_REQUIRED ACTION_
Return all of the data verbatim, dropping any picture.

_PROVIDED DATA_
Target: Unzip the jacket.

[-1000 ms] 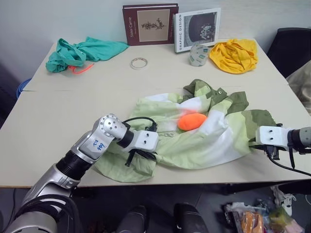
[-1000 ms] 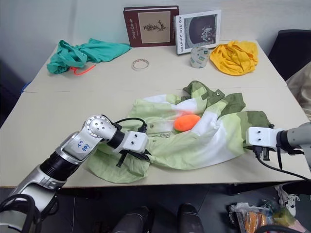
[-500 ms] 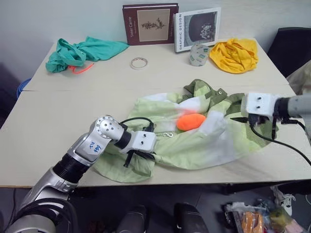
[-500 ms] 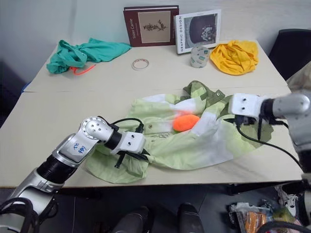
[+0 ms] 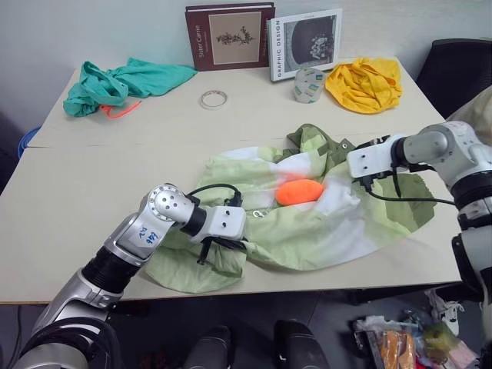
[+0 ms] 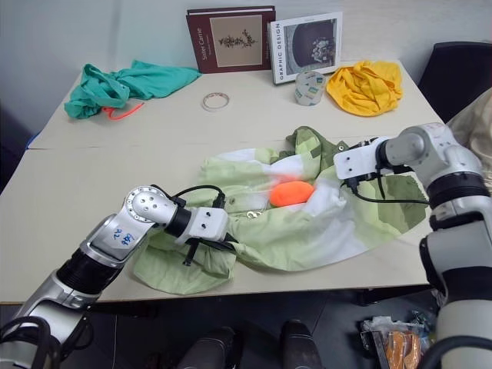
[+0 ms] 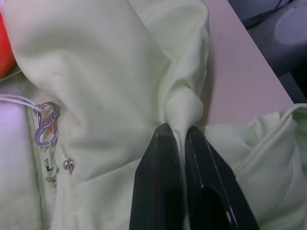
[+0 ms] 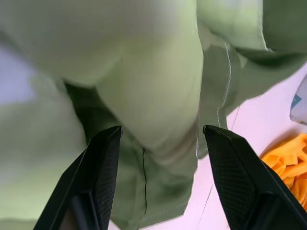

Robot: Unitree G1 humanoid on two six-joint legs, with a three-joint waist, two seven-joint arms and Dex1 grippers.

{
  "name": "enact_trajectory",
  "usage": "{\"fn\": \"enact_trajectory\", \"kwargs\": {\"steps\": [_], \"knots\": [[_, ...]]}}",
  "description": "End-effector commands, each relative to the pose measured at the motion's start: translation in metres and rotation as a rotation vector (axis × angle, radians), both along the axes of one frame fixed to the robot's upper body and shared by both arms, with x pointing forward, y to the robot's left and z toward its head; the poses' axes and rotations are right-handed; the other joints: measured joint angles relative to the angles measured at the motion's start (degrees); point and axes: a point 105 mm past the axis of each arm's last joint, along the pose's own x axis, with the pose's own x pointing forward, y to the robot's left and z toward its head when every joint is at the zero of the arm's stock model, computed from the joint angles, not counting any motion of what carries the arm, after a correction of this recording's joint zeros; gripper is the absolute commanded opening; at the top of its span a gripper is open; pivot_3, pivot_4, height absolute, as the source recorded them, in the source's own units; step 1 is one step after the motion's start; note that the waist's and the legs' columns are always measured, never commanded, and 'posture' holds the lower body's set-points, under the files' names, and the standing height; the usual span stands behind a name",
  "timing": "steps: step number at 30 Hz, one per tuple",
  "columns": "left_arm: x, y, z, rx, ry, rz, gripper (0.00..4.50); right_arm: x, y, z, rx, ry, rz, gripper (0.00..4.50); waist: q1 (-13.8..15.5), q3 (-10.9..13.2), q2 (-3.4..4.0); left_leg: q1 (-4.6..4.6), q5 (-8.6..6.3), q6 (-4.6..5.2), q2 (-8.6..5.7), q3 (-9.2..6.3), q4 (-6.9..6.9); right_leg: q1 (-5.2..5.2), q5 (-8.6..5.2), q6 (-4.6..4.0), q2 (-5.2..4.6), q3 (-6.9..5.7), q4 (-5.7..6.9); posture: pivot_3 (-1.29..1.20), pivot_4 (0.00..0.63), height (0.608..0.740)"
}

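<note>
jacket point(image 5: 307, 223) near the surface's front edge: my left end effector point(image 7: 180, 139) pinches its hem taut, right end effector point(image 8: 160, 139) gapes above the collar to grab.

Left tool point(image 7: 178, 132) is pinched closed low and bent inward; right tool point(image 8: 160, 132) hangs spread, angled down.

jacket point(image 5: 307, 223) front-centre on table point(image 5: 115, 177) | 2 books point(image 5: 265, 40) behind | tape roll point(image 5: 214, 98) between

Silver arms, white wrist housings, looping black cables, black fingers point(image 7: 158, 182), blue handwritten marks
</note>
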Motion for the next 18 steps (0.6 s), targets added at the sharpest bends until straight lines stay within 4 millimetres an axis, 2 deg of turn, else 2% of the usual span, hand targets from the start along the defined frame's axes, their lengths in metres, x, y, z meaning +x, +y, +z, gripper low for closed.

_ANSWER BELOW_
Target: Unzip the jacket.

[-1000 ms] 
[-1000 ms] 
[-500 ms] 
[-500 ms] 
[+0 ms] 
[+0 ms] 
[+0 ms] 
[+0 ms] 

Robot: Unitree G1 humanoid on two six-joint legs, with a three-joint waist, two seven-joint arms and Dex1 grippers.

{
  "name": "enact_trajectory",
  "usage": "{\"fn\": \"enact_trajectory\", \"kwargs\": {\"steps\": [_], \"knots\": [[_, ...]]}}",
  "description": "End-effector commands, each relative to the pose measured at the motion's start: translation in metres and rotation as a rotation vector (axis × angle, radians), both along the axes of one frame fixed to the robot's upper body and shared by both arms, with x pointing forward, y to the robot's left and z toward its head; the poses' axes and rotations are right-handed; the other joints: measured joint angles relative to the angles measured at the motion's start (degrees); point and axes: a point 105 mm past the axis of each arm's last joint, along the pose's own x axis, with the pose's own x pointing forward, y to the robot's left and z toward its head when every joint is at the zero of the arm's stock model, computed from the joint angles, not counting any motion of what carries the arm, after a correction of this recording's joint zeros; gripper is the absolute commanded opening; at the top of its span a gripper is open; pivot_3, pivot_4, height absolute, as the source recorded them, in the source's own units; step 1 is one step after the motion's start; note that the waist's and the legs' columns are always measured, never commanded, and 'posture' holds the lower body's set-points, under the files' names, and the standing height; the usual span stands behind a name",
  "timing": "steps: step number at 30 Hz, one per tuple",
  "columns": "left_arm: x, y, z, rx, ry, rz, gripper (0.00..4.50); right_arm: x, y, z, rx, ry, rz, gripper (0.00..4.50); waist: q1 (-13.8..15.5), q3 (-10.9..13.2), q2 (-3.4..4.0); left_leg: q1 (-4.6..4.6), q5 (-8.6..6.3), q6 (-4.6..5.2), q2 (-8.6..5.7), q3 (-9.2..6.3), q4 (-6.9..6.9); right_leg: q1 (-5.2..5.2), q5 (-8.6..5.2), q6 (-4.6..4.0), q2 (-5.2..4.6), q3 (-6.9..5.7), q4 (-5.7..6.9); posture: pivot_3 (-1.29..1.20), pivot_4 (0.00..0.63), height (0.608..0.740)"
}

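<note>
jacket point(image 5: 307, 223) near the surface's front edge: my left end effector point(image 7: 180, 139) pinches its hem taut, right end effector point(image 8: 160, 139) gapes above the collar to grab.

Left tool point(image 7: 178, 132) is pinched closed low and bent inward; right tool point(image 8: 160, 132) hangs spread, angled down.

jacket point(image 5: 307, 223) front-centre on table point(image 5: 115, 177) | 2 books point(image 5: 265, 40) behind | tape roll point(image 5: 214, 98) between

Silver arms, white wrist housings, looping black cables, black fingers point(image 7: 158, 182), blue handwritten marks
</note>
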Motion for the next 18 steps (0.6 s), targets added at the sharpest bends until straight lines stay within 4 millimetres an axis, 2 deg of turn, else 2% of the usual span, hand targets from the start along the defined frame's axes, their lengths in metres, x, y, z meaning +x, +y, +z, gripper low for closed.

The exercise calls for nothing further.